Prompt:
Would you please repeat the material exactly, from the first line to the last?

Data for the task:
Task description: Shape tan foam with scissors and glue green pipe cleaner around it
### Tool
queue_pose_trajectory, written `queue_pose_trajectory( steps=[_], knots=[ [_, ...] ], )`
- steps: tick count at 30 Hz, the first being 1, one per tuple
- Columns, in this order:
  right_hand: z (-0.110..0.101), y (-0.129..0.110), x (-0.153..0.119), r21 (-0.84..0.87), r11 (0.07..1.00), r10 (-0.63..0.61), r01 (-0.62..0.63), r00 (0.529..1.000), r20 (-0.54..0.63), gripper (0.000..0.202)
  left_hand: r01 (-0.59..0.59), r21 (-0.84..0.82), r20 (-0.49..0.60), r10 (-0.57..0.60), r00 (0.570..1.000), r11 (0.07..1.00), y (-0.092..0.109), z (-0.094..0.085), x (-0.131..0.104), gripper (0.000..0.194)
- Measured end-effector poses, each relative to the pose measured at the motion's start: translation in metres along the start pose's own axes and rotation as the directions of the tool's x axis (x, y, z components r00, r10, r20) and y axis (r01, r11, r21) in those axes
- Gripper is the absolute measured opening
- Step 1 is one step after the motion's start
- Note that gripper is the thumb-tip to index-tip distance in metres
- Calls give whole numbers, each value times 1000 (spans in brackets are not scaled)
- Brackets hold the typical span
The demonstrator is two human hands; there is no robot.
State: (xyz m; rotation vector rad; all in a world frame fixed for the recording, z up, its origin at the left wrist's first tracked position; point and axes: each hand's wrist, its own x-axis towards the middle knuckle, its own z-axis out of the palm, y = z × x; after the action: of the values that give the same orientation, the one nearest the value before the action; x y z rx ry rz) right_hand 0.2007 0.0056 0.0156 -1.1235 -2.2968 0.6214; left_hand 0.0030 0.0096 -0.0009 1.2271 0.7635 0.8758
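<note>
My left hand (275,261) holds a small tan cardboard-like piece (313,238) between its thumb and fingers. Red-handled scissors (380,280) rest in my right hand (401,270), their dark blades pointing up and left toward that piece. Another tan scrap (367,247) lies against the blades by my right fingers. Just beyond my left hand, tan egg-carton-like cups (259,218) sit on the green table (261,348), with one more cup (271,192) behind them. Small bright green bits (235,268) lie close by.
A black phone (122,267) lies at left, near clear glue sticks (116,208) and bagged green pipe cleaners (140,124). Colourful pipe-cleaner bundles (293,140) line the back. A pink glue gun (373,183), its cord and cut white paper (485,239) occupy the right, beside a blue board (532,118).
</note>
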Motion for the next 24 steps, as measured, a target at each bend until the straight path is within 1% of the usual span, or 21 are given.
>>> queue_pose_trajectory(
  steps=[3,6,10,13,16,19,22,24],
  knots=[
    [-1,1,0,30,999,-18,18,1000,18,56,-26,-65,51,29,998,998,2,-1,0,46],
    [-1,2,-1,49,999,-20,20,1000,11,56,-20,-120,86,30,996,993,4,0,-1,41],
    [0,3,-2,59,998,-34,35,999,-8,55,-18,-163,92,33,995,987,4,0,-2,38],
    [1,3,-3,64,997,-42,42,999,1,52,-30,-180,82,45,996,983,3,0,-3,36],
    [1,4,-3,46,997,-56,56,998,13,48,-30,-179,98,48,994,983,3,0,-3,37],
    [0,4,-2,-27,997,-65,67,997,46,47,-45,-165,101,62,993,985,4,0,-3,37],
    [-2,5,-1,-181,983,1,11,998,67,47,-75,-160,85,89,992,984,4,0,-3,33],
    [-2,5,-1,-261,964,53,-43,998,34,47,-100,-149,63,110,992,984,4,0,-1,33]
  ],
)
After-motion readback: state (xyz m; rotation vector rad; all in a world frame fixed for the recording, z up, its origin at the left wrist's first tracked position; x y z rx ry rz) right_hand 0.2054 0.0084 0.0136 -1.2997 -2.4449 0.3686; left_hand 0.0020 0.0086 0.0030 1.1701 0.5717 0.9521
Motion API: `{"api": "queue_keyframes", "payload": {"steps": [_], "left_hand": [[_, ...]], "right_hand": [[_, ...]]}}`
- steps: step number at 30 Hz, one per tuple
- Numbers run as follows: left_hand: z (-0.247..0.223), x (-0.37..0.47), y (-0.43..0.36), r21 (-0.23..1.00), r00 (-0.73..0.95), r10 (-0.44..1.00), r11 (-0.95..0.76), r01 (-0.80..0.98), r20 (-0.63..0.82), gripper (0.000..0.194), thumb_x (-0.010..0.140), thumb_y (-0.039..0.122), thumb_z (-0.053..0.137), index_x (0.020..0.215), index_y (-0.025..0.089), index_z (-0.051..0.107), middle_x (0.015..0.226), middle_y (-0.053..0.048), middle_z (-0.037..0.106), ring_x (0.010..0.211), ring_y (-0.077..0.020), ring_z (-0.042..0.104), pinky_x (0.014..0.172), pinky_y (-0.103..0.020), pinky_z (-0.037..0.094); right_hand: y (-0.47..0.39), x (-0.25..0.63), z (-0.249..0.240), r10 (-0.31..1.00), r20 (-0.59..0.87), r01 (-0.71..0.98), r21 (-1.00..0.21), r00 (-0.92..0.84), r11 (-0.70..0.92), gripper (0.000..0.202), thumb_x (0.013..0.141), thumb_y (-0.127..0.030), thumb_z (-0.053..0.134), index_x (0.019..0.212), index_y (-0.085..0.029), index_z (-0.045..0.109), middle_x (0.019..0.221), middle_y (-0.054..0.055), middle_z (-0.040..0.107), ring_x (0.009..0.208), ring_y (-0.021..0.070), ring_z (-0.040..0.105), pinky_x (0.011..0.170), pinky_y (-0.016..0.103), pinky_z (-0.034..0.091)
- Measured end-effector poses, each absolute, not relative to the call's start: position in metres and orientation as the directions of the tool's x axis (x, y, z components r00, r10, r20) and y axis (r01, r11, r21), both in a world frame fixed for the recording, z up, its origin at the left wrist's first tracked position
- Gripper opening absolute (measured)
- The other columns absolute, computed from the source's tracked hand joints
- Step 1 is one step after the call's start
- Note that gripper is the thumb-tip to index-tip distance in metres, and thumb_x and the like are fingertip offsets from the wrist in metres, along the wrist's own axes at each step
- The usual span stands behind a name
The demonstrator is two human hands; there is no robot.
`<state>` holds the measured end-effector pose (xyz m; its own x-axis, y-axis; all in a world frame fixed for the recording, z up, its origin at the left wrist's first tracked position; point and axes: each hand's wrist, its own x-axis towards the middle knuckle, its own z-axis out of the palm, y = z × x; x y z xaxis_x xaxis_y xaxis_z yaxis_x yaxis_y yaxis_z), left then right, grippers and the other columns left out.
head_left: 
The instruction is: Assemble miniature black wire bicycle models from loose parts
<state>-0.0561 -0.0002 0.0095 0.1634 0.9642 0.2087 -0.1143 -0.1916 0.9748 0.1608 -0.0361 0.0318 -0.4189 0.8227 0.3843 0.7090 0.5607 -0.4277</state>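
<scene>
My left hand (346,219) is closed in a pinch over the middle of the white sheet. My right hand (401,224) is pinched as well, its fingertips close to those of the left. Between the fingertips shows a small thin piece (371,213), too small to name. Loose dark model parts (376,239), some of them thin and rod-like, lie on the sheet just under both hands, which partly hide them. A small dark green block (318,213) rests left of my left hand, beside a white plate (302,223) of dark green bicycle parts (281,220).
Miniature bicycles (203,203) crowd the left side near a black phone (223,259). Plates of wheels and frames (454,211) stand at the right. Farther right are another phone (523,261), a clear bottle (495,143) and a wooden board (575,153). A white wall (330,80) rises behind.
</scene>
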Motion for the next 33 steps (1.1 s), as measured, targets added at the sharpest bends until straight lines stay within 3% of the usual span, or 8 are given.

Answer to this exercise:
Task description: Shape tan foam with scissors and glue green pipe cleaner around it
### Tool
queue_pose_trajectory, written `queue_pose_trajectory( steps=[_], knots=[ [_, ...] ], )`
- steps: tick count at 30 Hz, the first being 1, one per tuple
- Columns, in this order:
  right_hand: z (-0.110..0.101), y (-0.129..0.110), x (-0.153..0.119), r21 (-0.84..0.87), r11 (0.07..1.00), r10 (-0.63..0.61), r01 (-0.62..0.63), r00 (0.529..1.000), r20 (-0.54..0.63), gripper (0.000..0.202)
  left_hand: r01 (-0.59..0.59), r21 (-0.84..0.82), r20 (-0.49..0.60), r10 (-0.57..0.60), r00 (0.570..1.000), r11 (0.07..1.00), y (-0.092..0.109), z (-0.094..0.085), x (-0.131..0.104), gripper (0.000..0.194)
- Measured end-effector poses, each relative to the pose measured at the motion's start: translation in metres along the start pose's own axes and rotation as the directions of the tool's x axis (x, y, z components r00, r10, r20) and y axis (r01, r11, r21) in those axes
- Gripper is the absolute measured opening
- Step 1 is one step after the motion's start
- Note that gripper is the thumb-tip to index-tip distance in metres
- Calls give whole numbers, each value times 1000 (spans in brackets are not scaled)
- Brackets hold the typical span
The demonstrator is two human hands; there is no robot.
State: (xyz m; rotation vector rad; all in a world frame fixed for the recording, z up, its origin at the left wrist's first tracked position; point and axes: each hand's wrist, its own x-axis towards the middle knuckle, its own z-axis out of the palm, y = z × x; after the action: of the values that give the same orientation, the one nearest the value before the action; x y z rx ry rz) right_hand 0.2007 0.0056 0.0156 -1.1235 -2.2968 0.6214; left_hand 0.0030 0.0096 -0.0009 1.2271 0.7635 0.8758
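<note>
My left hand (275,261) holds a small tan cardboard-like piece (313,238) between its thumb and fingers. Red-handled scissors (380,280) rest in my right hand (401,270), their dark blades pointing up and left toward that piece. Another tan scrap (367,247) lies against the blades by my right fingers. Just beyond my left hand, tan egg-carton-like cups (259,218) sit on the green table (261,348), with one more cup (271,192) behind them. Small bright green bits (235,268) lie close by.
A black phone (122,267) lies at left, near clear glue sticks (116,208) and bagged green pipe cleaners (140,124). Colourful pipe-cleaner bundles (293,140) line the back. A pink glue gun (373,183), its cord and cut white paper (485,239) occupy the right, beside a blue board (532,118).
</note>
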Motion for the next 24 steps, as measured, a target at each bend until the straight path is within 1% of the usual span, or 21 are given.
>>> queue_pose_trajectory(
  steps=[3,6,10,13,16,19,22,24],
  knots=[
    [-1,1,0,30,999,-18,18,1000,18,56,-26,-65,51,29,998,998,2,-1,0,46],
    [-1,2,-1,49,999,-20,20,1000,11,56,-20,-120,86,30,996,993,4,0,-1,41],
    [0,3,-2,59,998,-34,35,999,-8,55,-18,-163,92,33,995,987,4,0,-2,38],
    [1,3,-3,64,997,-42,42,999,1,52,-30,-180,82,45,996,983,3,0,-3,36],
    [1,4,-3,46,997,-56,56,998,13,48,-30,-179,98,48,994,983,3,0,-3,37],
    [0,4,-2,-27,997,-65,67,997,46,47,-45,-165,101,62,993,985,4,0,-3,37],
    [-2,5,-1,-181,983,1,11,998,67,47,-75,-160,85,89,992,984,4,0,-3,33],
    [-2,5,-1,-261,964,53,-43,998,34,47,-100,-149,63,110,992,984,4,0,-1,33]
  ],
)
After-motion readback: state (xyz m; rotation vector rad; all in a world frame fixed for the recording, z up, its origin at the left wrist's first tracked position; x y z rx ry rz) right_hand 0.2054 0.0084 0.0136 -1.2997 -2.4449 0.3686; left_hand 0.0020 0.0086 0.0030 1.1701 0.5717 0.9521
Motion API: `{"api": "queue_keyframes", "payload": {"steps": [_], "left_hand": [[_, ...]], "right_hand": [[_, ...]]}}`
- steps: step number at 30 Hz, one per tuple
- Numbers run as follows: left_hand: z (-0.247..0.223), x (-0.37..0.47), y (-0.43..0.36), r21 (-0.23..1.00), r00 (-0.73..0.95), r10 (-0.44..1.00), r11 (-0.95..0.76), r01 (-0.80..0.98), r20 (-0.63..0.82), gripper (0.000..0.194), thumb_x (-0.010..0.140), thumb_y (-0.039..0.122), thumb_z (-0.053..0.137), index_x (0.020..0.215), index_y (-0.025..0.089), index_z (-0.051..0.107), middle_x (0.015..0.226), middle_y (-0.053..0.048), middle_z (-0.037..0.106), ring_x (0.010..0.211), ring_y (-0.077..0.020), ring_z (-0.042..0.104), pinky_x (0.014..0.172), pinky_y (-0.103..0.020), pinky_z (-0.037..0.094); right_hand: y (-0.47..0.39), x (-0.25..0.63), z (-0.249..0.240), r10 (-0.31..1.00), r20 (-0.59..0.87), r01 (-0.71..0.98), r21 (-1.00..0.21), r00 (-0.92..0.84), r11 (-0.70..0.92), gripper (0.000..0.202), thumb_x (0.013..0.141), thumb_y (-0.127..0.030), thumb_z (-0.053..0.134), index_x (0.019..0.212), index_y (-0.085..0.029), index_z (-0.045..0.109), middle_x (0.019..0.221), middle_y (-0.054..0.055), middle_z (-0.040..0.107), ring_x (0.009..0.208), ring_y (-0.021..0.070), ring_z (-0.040..0.105), pinky_x (0.011..0.170), pinky_y (-0.016..0.103), pinky_z (-0.034..0.091)
- Measured end-effector poses, each absolute, not relative to the call's start: position in metres and orientation as the directions of the tool's x axis (x, y, z components r00, r10, r20) and y axis (r01, r11, r21), both in a world frame fixed for the recording, z up, its origin at the left wrist's first tracked position
- Gripper opening absolute (measured)
- The other columns absolute, computed from the source's tracked hand joints
- Step 1 is one step after the call's start
- Note that gripper is the thumb-tip to index-tip distance in metres, and thumb_x and the like are fingertip offsets from the wrist in metres, along the wrist's own axes at each step
- The usual span stands behind a name
The demonstrator is two human hands; there is no robot.
`<state>` holds the measured end-effector pose (xyz m; its own x-axis, y-axis; all in a world frame fixed for the recording, z up, its origin at the left wrist's first tracked position; point and axes: each hand's wrist, its own x-axis towards the middle knuckle, its own z-axis out of the palm, y = z × x; x y z xaxis_x xaxis_y xaxis_z yaxis_x yaxis_y yaxis_z), left then right, grippers and the other columns left out.
head_left: 
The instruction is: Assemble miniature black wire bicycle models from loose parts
<state>-0.0561 -0.0002 0.0095 0.1634 0.9642 0.2087 -0.1143 -0.1916 0.9748 0.1608 -0.0361 0.0318 -0.4189 0.8227 0.3843 0.7090 0.5607 -0.4277</state>
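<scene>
My left hand (346,219) is closed in a pinch over the middle of the white sheet. My right hand (401,224) is pinched as well, its fingertips close to those of the left. Between the fingertips shows a small thin piece (371,213), too small to name. Loose dark model parts (376,239), some of them thin and rod-like, lie on the sheet just under both hands, which partly hide them. A small dark green block (318,213) rests left of my left hand, beside a white plate (302,223) of dark green bicycle parts (281,220).
Miniature bicycles (203,203) crowd the left side near a black phone (223,259). Plates of wheels and frames (454,211) stand at the right. Farther right are another phone (523,261), a clear bottle (495,143) and a wooden board (575,153). A white wall (330,80) rises behind.
</scene>
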Motion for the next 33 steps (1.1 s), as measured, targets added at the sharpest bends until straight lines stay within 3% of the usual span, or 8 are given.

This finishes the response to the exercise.